Una riflessione, quella sulle tendenze e i più recenti orientamenti nella ricerca e nella produzione dell’architettura contemporanea, quanto mai attuale.
Qui si innesta il secondo motivo di interesse della presenza e testimonianza di Bjork Ingels. Il lavoro del suo studio BIG costituisce in questo momento una delle frontiere più avanzate nella sperimentazione e nella ricerca, si potrebbe azzardare, di senso, sul ruolo del progettista e della disciplina nella società contemporanea.
Ancorché essere uno delle cosiddette “archistar” più apprezzate al mondo, a dispetto della giovane età, Ingels con BIG rappresenta una tendenza del tutto estranea agli esiti del lavoro di molte altre firme dello starsystem internazionale, volte a inseguire una ricerca formalistica e di linguaggio, al limite della autoreferenzialità ed in ossequio alla spettacolarizzazione oggi imperante. Al contrario, le opere di Ingels esprimono sempre una tensione costante nella traduzione spaziale delle nuove istanze, ecologiche e sostenibili, espresse a livello planetario da comunità, e città, alla ricerca di più avanzate soluzioni ed un possibile equilibrio tra utopia e pragmatismo. E se il pensiero va subito al termovalorizzatore di Copenaghen, CopenHill, è l’intera produzione di BIG a testimoniare quanto i materiali di progetto siano, per lo studio danese le sfide per l’affermazione di un più evoluto concetto di sostenibilità: nella mobilità, con Toyota Woven City, nell’idea di residenza, con Via 57 West a New York o Mountain Dwellings a Copenaghen, negli spazi di lavoro, con il campus di Google nella Silicon Valley, nel contrasto agli effetti del cambiamento climatico, con HUD Dryline a Manhattan e Oceanix Busan, in Corea. D’altronde non è casuale che l’esperienza del Bjarke Ingels Group prenda le mosse da una città come Copenhagen, sempre ai vertici delle ultime classifiche mondiali in tema di vivibilità e qualità ambientale. Sotto questo profilo si può affermare che la lezione di Rem Koolhaas, rintracciabile come riferimento e ispirazione all’origine del lavoro di Ingels, si sia ulteriormente evoluta, anche nella direzione di una dimensione, per così dire ludica, all’insegna dell’imperativo di “essere seri nell’essere divertenti”.

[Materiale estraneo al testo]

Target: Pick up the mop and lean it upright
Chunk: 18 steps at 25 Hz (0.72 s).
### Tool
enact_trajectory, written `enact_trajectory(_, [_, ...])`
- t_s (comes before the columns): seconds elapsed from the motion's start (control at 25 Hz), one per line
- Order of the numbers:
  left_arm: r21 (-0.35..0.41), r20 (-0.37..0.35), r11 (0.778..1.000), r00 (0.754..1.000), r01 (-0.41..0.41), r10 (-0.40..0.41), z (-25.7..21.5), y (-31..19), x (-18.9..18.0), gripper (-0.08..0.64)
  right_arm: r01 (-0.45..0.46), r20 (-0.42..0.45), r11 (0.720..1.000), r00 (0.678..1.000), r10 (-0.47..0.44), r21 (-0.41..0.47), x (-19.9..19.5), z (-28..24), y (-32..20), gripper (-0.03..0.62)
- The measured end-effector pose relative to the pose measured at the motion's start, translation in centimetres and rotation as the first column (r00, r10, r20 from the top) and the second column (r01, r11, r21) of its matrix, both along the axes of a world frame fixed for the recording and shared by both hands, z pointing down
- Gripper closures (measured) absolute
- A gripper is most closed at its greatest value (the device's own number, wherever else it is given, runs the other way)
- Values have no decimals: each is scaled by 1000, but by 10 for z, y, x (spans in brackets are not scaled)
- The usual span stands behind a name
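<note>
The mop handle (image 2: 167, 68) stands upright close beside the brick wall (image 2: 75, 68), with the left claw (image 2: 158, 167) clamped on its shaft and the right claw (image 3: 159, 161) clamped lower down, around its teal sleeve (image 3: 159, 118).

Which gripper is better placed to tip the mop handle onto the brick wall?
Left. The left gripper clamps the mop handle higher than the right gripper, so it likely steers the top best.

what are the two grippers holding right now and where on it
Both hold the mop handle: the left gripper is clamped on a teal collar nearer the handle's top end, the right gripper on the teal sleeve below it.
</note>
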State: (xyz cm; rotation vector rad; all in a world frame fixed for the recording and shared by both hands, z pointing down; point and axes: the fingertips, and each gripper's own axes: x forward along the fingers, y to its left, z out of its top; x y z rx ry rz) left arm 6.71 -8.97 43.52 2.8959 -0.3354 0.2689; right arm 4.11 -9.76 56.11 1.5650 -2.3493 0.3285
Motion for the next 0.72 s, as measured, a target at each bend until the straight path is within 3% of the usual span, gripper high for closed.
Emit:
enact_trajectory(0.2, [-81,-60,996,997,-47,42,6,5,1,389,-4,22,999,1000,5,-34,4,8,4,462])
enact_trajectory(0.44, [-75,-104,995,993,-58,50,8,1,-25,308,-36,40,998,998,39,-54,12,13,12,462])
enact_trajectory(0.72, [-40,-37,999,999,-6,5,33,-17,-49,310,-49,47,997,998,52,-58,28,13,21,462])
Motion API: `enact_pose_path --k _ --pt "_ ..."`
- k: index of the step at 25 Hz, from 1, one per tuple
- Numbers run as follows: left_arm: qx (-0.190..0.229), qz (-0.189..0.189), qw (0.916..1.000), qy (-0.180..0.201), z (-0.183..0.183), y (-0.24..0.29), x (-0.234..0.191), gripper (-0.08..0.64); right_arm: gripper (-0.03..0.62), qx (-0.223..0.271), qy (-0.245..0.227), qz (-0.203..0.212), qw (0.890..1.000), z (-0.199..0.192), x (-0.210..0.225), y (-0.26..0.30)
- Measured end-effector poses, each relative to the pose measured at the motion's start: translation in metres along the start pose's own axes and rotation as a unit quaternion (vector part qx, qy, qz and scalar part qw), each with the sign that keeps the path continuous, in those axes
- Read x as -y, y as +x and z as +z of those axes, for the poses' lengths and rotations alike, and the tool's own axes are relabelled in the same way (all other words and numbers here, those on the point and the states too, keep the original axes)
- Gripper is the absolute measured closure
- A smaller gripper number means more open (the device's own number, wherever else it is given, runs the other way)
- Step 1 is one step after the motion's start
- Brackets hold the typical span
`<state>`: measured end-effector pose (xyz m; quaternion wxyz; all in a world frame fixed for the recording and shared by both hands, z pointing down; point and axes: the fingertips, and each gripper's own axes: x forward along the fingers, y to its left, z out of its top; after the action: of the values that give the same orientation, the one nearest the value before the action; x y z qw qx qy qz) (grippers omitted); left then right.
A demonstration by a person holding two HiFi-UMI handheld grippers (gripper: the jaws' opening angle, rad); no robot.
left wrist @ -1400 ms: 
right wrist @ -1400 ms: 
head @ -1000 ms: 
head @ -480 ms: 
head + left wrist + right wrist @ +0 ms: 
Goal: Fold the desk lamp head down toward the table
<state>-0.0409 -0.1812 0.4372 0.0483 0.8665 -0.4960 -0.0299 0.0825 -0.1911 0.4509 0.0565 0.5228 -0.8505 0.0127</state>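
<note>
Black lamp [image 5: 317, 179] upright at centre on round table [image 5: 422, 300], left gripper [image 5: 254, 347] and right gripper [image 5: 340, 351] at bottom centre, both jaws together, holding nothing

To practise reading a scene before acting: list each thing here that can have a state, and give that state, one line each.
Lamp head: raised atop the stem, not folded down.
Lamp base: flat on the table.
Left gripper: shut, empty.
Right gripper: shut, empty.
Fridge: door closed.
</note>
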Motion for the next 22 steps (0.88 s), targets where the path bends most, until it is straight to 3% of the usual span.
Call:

Acquista ancora maggiore valore la scelta operata dalla Fondazione, oggi presieduta da Pasquale Belfiore e nel solco della visione di Benedetto Gravagnuolo che ne propugnò la nascita e la guidò nei primi anni di attività, di ospitare alternativamente progettisti italiani e stranieri. Se difficilmente si può affermare che esista, e come tale possa rappresentarsi una scuola od un pensiero italiano in architettura, è non meno vero che concetti quali contesto, forse anche paesaggio, assumono a secondo se a “maneggiarli” sono autori italiani o meno, un significato affatto diverso, con esiti, nelle rispettive produzioni, diversissimi. Una ragione in più per incontrarsi, discutere e mettere a confronto idee e proposte.